#### Your task:
An exact restatement of the data is required, with the images omitted.

#### Provided material:

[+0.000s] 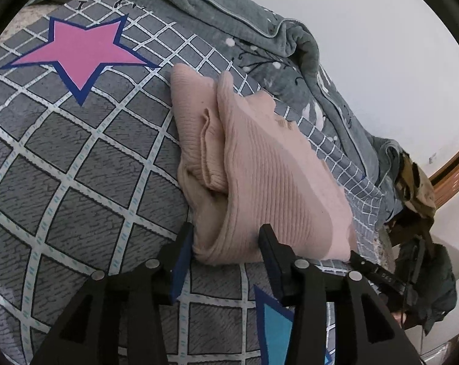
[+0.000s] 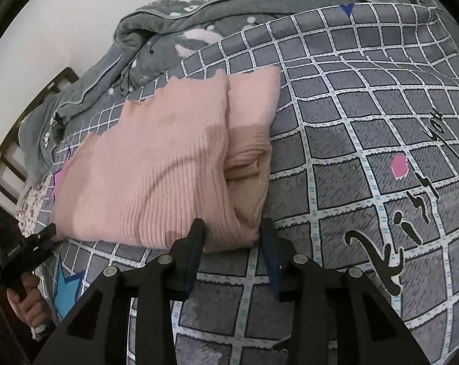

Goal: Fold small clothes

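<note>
Both sets of jaws stood partly open, each straddling a near corner of the folded pink sweater [image 1: 260,176] without clamping it. Beyond lay the checked bed cover [image 2: 366,182]. Soft, light, floppy knit; best gripped at its thick folded corners.

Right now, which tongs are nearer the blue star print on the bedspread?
Left. The left tongs sit right by the blue star print; the right tongs are farther along the near edge of the pink sweater.
</note>
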A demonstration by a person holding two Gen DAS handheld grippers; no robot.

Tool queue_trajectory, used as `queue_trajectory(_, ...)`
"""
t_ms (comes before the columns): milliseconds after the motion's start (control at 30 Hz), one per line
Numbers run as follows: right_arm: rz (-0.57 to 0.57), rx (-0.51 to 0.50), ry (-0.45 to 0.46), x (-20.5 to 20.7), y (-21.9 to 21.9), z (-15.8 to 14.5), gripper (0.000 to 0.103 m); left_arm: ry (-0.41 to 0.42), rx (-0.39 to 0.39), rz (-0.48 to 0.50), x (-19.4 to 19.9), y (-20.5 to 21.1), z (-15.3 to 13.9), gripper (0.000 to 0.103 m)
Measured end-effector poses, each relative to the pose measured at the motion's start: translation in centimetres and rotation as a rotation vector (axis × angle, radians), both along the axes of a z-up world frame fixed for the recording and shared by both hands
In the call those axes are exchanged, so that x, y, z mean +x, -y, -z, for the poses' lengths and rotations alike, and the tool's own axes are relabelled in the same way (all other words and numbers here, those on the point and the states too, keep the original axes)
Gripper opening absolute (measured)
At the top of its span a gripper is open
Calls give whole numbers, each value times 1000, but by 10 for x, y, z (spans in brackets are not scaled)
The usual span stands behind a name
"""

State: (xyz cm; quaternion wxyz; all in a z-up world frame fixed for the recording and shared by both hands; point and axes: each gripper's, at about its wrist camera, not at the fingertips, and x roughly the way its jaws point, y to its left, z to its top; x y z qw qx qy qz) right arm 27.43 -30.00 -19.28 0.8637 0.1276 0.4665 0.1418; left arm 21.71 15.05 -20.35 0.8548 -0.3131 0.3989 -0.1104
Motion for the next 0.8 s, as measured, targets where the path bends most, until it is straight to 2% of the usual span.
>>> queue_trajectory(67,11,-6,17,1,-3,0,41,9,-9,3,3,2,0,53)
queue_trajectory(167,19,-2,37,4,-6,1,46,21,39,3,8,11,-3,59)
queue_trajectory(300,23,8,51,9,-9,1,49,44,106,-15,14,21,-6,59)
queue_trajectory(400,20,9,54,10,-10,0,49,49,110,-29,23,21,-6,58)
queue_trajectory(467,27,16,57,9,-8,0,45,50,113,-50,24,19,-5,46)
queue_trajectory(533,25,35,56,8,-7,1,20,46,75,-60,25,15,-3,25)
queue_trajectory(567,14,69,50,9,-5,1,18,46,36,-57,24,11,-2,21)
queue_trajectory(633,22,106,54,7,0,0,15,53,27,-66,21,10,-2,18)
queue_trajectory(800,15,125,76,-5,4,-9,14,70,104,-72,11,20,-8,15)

#### Answer to this problem:
[+0.000s] 
[+0.000s] 

Goal: Fold small clothes

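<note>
Both sets of jaws stood partly open, each straddling a near corner of the folded pink sweater [image 1: 260,176] without clamping it. Beyond lay the checked bed cover [image 2: 366,182]. Soft, light, floppy knit; best gripped at its thick folded corners.

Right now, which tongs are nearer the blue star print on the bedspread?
Left. The left tongs sit right by the blue star print; the right tongs are farther along the near edge of the pink sweater.
</note>
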A demonstration by a person holding two Gen DAS handheld grippers; no robot.

Tool queue_trajectory, used as `queue_trajectory(_, ...)`
"""
t_ms (comes before the columns): milliseconds after the motion's start (control at 30 Hz), one per line
Numbers run as follows: right_arm: rz (-0.57 to 0.57), rx (-0.51 to 0.50), ry (-0.45 to 0.46), x (-20.5 to 20.7), y (-21.9 to 21.9), z (-15.8 to 14.5), gripper (0.000 to 0.103 m); left_arm: ry (-0.41 to 0.42), rx (-0.39 to 0.39), rz (-0.48 to 0.50), x (-19.4 to 19.9), y (-20.5 to 21.1), z (-15.3 to 13.9), gripper (0.000 to 0.103 m)
Measured end-effector poses, each relative to the pose measured at the motion's start: translation in centimetres and rotation as a rotation vector (axis × angle, radians), both along the axes of a z-up world frame fixed for the recording and shared by both hands
In the call those axes are exchanged, so that x, y, z mean +x, -y, -z, for the poses' lengths and rotations alike, and the tool's own axes are relabelled in the same way (all other words and numbers here, those on the point and the states too, keep the original axes)
Gripper opening absolute (measured)
At the top of its span a gripper is open
Calls give whole numbers, each value times 1000, but by 10 for x, y, z (spans in brackets are not scaled)
The usual span stands behind a name
"""

State: (xyz cm; quaternion wxyz; all in a z-up world frame fixed for the recording and shared by both hands; point and axes: each gripper's, at about its wrist camera, not at the fingertips, and x roughly the way its jaws point, y to its left, z to its top; x y z qw qx qy qz) right arm 27.43 -30.00 -19.28 0.8637 0.1276 0.4665 0.1418; left arm 21.71 15.05 -20.35 0.8548 -0.3131 0.3989 -0.1104
Motion for the next 0.8 s, as measured, targets where the path bends most, until it is straight to 2% of the usual span.
>>> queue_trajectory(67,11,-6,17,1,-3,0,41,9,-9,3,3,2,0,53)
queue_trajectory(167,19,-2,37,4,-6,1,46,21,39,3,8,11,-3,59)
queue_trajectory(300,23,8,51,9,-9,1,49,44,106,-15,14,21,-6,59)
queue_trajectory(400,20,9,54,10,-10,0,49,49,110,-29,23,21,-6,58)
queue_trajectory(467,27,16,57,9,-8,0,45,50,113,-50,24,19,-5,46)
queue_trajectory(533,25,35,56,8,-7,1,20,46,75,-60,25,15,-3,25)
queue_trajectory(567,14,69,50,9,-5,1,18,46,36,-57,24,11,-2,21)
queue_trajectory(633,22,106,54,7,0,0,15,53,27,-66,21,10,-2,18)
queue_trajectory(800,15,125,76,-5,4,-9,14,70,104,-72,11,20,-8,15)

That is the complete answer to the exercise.